Par l’équipe Black Cat Security · Publié le 5 septembre 2026

English version

Qu’est-ce que le SSPM ?

Le SaaS Security Posture Management (SSPM) désigne une catégorie d’outils qui surveillent en continu la configuration de vos applications SaaS pour y détecter des risques de sécurité. Là où la sécurité réseau protège le périmètre et où la protection des postes s’occupe des terminaux, le SSPM travaille au niveau de l’application elle-même : paramètres, permissions, règles de partage, intégrations tierces, comptes administrateurs. Quand une mauvaise configuration apparaît — un compte admin sans authentification multifacteur, un partage externe ouvert par défaut, une clé API oubliée — le SSPM la signale, la classe par gravité et indique comment la corriger.

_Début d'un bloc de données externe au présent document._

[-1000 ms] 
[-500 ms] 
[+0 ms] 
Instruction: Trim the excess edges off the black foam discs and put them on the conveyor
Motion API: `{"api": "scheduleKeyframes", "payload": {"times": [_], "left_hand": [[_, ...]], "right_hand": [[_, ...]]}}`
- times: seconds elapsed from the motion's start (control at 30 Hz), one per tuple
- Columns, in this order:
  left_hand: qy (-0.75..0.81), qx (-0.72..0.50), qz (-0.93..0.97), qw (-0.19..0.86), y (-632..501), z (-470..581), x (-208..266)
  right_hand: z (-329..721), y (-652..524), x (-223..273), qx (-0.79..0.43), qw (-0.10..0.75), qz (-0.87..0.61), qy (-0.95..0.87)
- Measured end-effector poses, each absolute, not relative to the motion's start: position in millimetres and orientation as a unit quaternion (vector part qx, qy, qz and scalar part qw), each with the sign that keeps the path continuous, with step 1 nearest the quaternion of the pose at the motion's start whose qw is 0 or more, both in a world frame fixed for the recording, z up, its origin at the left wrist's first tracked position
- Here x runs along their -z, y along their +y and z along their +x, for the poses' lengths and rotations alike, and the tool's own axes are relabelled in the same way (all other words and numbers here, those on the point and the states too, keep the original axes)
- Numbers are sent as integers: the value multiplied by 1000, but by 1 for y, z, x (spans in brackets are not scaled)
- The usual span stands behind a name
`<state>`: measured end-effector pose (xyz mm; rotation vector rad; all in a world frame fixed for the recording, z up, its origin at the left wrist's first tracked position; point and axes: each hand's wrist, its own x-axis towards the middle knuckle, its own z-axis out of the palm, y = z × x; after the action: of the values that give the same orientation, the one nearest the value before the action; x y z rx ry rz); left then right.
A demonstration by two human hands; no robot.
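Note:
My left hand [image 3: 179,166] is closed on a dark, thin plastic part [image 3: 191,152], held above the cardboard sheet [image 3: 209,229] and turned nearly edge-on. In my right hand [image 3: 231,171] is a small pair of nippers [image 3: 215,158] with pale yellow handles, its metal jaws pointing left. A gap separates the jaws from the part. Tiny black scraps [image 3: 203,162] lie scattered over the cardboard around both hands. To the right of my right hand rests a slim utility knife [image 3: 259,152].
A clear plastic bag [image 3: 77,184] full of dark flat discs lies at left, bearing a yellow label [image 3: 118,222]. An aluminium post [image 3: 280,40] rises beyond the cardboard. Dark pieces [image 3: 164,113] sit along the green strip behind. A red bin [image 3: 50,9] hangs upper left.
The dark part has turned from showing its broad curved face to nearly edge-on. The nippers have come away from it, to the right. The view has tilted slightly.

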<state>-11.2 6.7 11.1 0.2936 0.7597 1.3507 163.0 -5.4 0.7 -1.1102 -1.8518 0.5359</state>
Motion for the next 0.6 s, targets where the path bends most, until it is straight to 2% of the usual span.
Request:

Le terme est récent, le problème ne l’est pas. Chaque application SaaS arrive avec des dizaines, parfois des centaines de réglages qui touchent à la sécurité, et ces réglages bougent en permanence : l’éditeur change une valeur par défaut, un administrateur ouvre un accès pour un prestataire et ne le referme jamais, une équipe active une intégration sans revue. Personne ne peut relire ces paramètres à la main, sur toutes les applications, toutes les semaines.

Pourquoi en avez-vous besoin ?

Une entreprise utilise aujourd’hui bien plus d’applications SaaS que sa DSI n’en administre. Selon l’indice 2025 de Zylo, une société de 1 à 500 salariés en utilise en moyenne 152, et 70 % de la dépense SaaS est portée par les métiers plutôt que par l’IT. Chacune de ces applications est une surface d’attaque et un périmètre d’audit.

Les conséquences sont documentées : dans l’enquête 2022 de la Cloud Security Alliance, 43 % des organisations déclaraient avoir subi au moins un incident de sécurité causé par une mauvaise configuration SaaS. Et d’après le rapport 2025 d’AppOmni, 52 % des organisations s’appuient encore sur des audits ponctuels plutôt que sur une surveillance continue.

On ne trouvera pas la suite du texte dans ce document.